» **AIM OF THE TASK**:
In this exercise, the data must be written out exactly.

» **PROVIDED DATA**:

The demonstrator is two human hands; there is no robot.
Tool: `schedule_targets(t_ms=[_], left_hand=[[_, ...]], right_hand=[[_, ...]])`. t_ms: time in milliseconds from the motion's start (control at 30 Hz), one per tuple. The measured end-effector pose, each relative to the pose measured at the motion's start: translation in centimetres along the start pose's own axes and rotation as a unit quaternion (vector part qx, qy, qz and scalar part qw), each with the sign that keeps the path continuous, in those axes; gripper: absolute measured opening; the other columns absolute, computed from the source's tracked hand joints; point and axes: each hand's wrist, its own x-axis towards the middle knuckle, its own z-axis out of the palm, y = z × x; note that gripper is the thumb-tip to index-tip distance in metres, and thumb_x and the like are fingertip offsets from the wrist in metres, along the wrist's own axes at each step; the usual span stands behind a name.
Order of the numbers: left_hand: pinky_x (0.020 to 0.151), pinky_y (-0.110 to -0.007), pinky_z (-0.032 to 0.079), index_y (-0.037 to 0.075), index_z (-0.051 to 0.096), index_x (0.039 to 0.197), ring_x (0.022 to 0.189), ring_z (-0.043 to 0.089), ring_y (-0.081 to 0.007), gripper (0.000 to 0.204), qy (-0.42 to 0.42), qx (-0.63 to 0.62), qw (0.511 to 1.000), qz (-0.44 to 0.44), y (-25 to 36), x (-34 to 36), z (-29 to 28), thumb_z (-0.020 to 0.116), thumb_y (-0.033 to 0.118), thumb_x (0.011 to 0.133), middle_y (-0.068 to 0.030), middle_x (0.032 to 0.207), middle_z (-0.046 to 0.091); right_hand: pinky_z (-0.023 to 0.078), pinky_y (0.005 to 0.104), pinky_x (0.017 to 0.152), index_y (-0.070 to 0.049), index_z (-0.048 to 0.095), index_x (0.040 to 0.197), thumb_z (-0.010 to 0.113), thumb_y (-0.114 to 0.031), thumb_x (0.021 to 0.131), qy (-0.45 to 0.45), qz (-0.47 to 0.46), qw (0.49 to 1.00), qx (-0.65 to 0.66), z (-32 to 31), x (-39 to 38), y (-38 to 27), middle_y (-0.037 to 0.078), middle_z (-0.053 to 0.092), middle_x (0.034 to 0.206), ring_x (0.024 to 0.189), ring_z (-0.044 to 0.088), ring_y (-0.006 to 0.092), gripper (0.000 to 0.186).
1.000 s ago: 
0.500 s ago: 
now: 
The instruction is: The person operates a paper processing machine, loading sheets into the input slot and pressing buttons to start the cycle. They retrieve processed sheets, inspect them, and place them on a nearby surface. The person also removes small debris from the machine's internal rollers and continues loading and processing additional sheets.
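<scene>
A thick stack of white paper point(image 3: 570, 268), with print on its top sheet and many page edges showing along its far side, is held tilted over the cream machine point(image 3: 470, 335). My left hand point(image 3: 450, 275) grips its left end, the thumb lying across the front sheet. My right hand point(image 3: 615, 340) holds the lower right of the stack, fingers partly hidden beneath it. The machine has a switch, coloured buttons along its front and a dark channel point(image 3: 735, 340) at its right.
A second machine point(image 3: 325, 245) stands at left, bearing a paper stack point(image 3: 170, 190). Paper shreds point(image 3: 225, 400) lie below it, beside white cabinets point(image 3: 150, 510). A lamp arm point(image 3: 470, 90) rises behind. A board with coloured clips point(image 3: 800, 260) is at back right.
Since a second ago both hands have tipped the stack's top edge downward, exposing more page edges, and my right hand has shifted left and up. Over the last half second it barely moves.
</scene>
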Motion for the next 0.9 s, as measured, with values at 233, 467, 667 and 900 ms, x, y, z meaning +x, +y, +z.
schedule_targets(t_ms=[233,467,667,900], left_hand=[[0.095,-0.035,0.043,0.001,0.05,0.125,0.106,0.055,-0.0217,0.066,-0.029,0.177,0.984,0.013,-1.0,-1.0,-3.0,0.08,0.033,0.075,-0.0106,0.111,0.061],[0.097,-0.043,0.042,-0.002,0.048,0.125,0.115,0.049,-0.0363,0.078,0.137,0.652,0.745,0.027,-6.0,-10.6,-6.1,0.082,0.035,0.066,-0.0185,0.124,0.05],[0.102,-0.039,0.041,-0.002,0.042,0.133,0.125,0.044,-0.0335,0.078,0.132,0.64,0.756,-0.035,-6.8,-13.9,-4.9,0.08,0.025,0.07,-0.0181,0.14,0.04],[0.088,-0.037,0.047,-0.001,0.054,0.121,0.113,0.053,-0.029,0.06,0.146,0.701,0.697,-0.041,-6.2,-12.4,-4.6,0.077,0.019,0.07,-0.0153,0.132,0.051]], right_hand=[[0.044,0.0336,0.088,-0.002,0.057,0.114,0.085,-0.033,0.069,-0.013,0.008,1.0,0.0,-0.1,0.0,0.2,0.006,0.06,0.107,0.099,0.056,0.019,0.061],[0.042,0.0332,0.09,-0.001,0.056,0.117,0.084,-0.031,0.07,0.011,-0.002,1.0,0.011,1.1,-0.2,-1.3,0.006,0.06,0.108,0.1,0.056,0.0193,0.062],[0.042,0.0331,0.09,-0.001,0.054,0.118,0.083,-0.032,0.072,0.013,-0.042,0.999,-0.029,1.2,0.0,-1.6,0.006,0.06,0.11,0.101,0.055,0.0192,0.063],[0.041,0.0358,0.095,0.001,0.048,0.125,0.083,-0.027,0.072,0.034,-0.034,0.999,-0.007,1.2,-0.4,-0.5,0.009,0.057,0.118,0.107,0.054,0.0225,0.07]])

» **TASK RESPONSE**:
The demonstrator is two human hands; there is no robot.
Tool: `schedule_targets(t_ms=[_], left_hand=[[_, ...]], right_hand=[[_, ...]])`. t_ms: time in milliseconds from the motion's start (control at 30 Hz), one per tuple. The measured end-effector pose, each relative to the pose measured at the motion's start: translation in centimetres along the start pose's own axes and rotation as a unit quaternion (vector part qx, qy, qz and scalar part qw), each with the sign that keeps the path continuous, in those axes; gripper: absolute measured opening; the other columns absolute, computed from the source's tracked hand joints; point and axes: each hand's wrist, its own x-axis towards the middle knuckle, its own z-axis out of the palm, y = z × x; note that gripper is the thumb-tip to index-tip distance in metres, and thumb_x and the like are fingertip offsets from the wrist in metres, along the wrist's own axes at each step; the usual span stands behind a name.
Order of the numbers: left_hand: pinky_x (0.020 to 0.151), pinky_y (-0.110 to -0.007), pinky_z (-0.032 to 0.079), index_y (-0.037 to 0.075), index_z (-0.051 to 0.096), index_x (0.039 to 0.197), ring_x (0.022 to 0.189), ring_z (-0.043 to 0.089), ring_y (-0.081 to 0.007), gripper (0.000 to 0.204), qy (-0.42 to 0.42), qx (-0.63 to 0.62), qw (0.511 to 1.000), qz (-0.44 to 0.44), y (-25 to 36), x (-34 to 36), z (-29 to 28), thumb_z (-0.020 to 0.116), thumb_y (-0.033 to 0.118), thumb_x (0.011 to 0.133), middle_y (-0.068 to 0.030), middle_x (0.032 to 0.207), middle_z (-0.046 to 0.091); right_hand: pinky_z (-0.023 to 0.078), pinky_y (0.005 to 0.104), pinky_x (0.017 to 0.152), index_y (-0.070 to 0.049), index_z (-0.048 to 0.095), index_x (0.040 to 0.197), thumb_z (-0.010 to 0.113), thumb_y (-0.114 to 0.031), thumb_x (0.021 to 0.131), qy (-0.45 to 0.45), qz (-0.47 to 0.46), qw (0.49 to 1.00), qx (-0.65 to 0.66), z (-32 to 31), x (-39 to 38), y (-38 to 27), middle_y (-0.037 to 0.078), middle_z (-0.053 to 0.092), middle_x (0.034 to 0.206), ring_x (0.024 to 0.189), ring_z (-0.044 to 0.088), ring_y (-0.006 to 0.092), gripper (0.000 to 0.186).
1.000 s ago: 
0.500 s ago: 
now: 
The instruction is: The person operates a paper processing machine, loading sheets into the input slot and pressing buttons to start the cycle. They retrieve processed sheets, inspect them, and place them on a nearby surface. The person also removes small debris from the machine's internal rollers and continues loading and processing additional sheets.
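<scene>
A thick stack of white paper point(image 3: 570, 268), with print on its top sheet and many page edges showing along its far side, is held tilted over the cream machine point(image 3: 470, 335). My left hand point(image 3: 450, 275) grips its left end, the thumb lying across the front sheet. My right hand point(image 3: 615, 340) holds the lower right of the stack, fingers partly hidden beneath it. The machine has a switch, coloured buttons along its front and a dark channel point(image 3: 735, 340) at its right.
A second machine point(image 3: 325, 245) stands at left, bearing a paper stack point(image 3: 170, 190). Paper shreds point(image 3: 225, 400) lie below it, beside white cabinets point(image 3: 150, 510). A lamp arm point(image 3: 470, 90) rises behind. A board with coloured clips point(image 3: 800, 260) is at back right.
Since a second ago both hands have tipped the stack's top edge downward, exposing more page edges, and my right hand has shifted left and up. Over the last half second it barely moves.
</scene>
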Motion for the next 0.9 s, as measured, with values at 233, 467, 667 and 900 ms, x, y, z meaning +x, +y, +z.
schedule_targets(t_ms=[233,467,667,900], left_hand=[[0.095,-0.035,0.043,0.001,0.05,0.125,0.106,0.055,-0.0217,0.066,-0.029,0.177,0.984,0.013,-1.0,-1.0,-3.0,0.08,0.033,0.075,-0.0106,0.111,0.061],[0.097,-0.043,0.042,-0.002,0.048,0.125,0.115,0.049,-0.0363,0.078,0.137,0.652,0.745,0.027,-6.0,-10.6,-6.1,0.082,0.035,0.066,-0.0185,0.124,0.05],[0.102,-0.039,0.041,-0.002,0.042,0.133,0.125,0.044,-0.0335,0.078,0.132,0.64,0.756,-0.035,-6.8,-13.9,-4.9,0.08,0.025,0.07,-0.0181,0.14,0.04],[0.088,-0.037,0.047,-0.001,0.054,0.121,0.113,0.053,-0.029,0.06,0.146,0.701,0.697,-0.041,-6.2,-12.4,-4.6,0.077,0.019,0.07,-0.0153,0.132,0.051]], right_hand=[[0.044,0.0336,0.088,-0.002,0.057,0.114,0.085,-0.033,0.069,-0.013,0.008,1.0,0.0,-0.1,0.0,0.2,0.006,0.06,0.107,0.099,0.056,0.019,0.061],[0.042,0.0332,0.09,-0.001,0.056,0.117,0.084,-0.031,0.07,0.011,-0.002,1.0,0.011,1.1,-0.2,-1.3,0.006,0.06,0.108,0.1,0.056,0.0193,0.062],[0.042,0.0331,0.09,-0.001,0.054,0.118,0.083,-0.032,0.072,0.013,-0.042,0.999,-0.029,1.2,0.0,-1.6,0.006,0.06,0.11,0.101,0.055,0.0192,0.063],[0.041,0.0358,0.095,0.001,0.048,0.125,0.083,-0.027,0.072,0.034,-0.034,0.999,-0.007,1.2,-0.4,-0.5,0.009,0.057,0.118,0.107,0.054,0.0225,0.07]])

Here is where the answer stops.